In 1954 we sailed by ship across the Tasman sea to Melbourne. We moved into 'Talisman', the house in Kallista, in the Dandenong Ranges, designed by our great grandparents, Tom Roberts and Lillie Williamson.
In Talisman we were not living so much on top of each other as we were on Harewood airport. Rooms were arranged around a central chimney. Around the house was a garden with Tom’s studio at one end. Sherbrooke Forest was a short walk away.
Noel was away most of the day doing what he loved, building and fixing radios on ships. Leaving early to work in Melbourne and coming home after dark. Calling in on his mother and other people he liked.
Mum was the happiest I'd ever seen her. Working as an artist in Bill Onus's studio, Aboriginal Enterprises. Expressing herself in ways she could not before. Mum was curious and proud of her Aboriginal ancestry, like her uncle Bill was. But her mother Phoebe wasn't. She spun a story that she was Maori. Phoebe banned all talk about our history.
Nadya and I grew up in a family divided in ways we couldn't understand. We did what we liked. We listened but we didn't take sides.
Nadya's father, Peter Carver, came to Talisman once with his mother to meet Nadya.
I saw them ceremoniously present to Nadya a doll in a long white box with a clear plastic lid. Its hard moulded head had hair painted on like the cut for a boy. Its rag body was dressed in blue velvet pantaloons and a beret. Like an artist. Nadya called it Pandora. Nadya screamed and demanded real hair for the doll. Mum found a wig and glued it on Pandora.
Nadya and I would spend hours on our own In Kallista. Or with Mum in Tom's studio, drawing, painting and making things from scraps.
We shared a bedroom and at night we would talk before we slept. We imagined the branches tapping on our window were creatures from the stories that Noel read to us. The Violet Fairy Book, Wind in the Willows, The Magic Pudding, Tom Sawyer and Huckleyberry Finn.

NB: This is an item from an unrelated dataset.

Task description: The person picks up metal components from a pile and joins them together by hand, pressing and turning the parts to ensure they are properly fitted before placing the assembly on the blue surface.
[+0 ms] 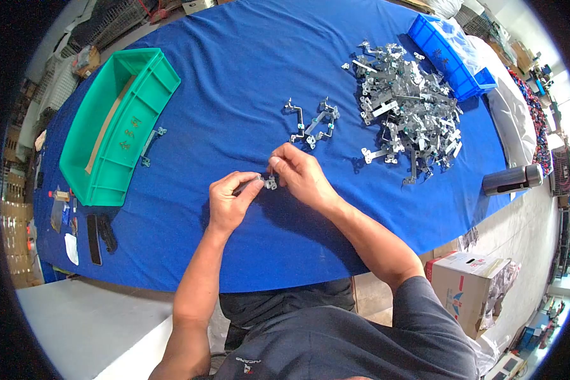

Nadya loved birds. She asked for two budgies. A blue one and a gold one. Mum bought them for her, and a cage. Very soon Nadya opened the cage door and let them out. She said she wanted them to be free.
Nadya and I last lived together in Glen Waverley, in a house Noel got built with a war service loan. Ca gave Noel his green Holden car so we could travel in comfort as a family. Our brother Tom was born in 1958. No safety belts in those days. Once Nadya pushed me as we drove along and I clung to the handle of a swinging back door.
When Nadya was around 15 she was approaching men for sex, in our street and in the local pub. It was then she was assessed by the psychiatrist Geoff Goding and diagnosed with schizophrenia. Geoff introduced family therapy to Australia. He also worked as a Superintendent at the Beechworth Lunatic Asylum, and invited residents to staff meetings to discuss how they wanted to spend their leisure time. He enabled them to form clubs where they could do what they liked: arts, crafts, reading, writing, performing, gardening and so on.
I remember a family meeting with Geoff at the Bouverie Clinic in Melbourne. After some talking with us all he invited me to play by myself in the hall. The hall had colourful stained glass windows high on the walls. At one end of the hall was a stage with velvet curtains. I danced with the lights that cast colour from the glass onto the floor.
One day Nadya was taken from Glen Waverley to be a ward of the state. She then lived in different places around Victoria, in institutions that have changed their name over time: May Day (Beechworth Hospital), Aradale (Ararat), Laurundel (Bundoora?), Wodonga, Willows, Blackwood.
My brother Tom remembers Nadya coming to stay and asking Mum if she could come home 'for good'.
In the months before she died, I got closest to Nadya than ever I saw her most days and we shared memories. We agreed that our family included all the people who have cared for us, and that here we both were, in a sense, home together for good.
Now telling this story I learn even more about her world, from the many other people who cared for Nadya.
I am telling this story for my family and other people to celebrate relationships that make us who we are.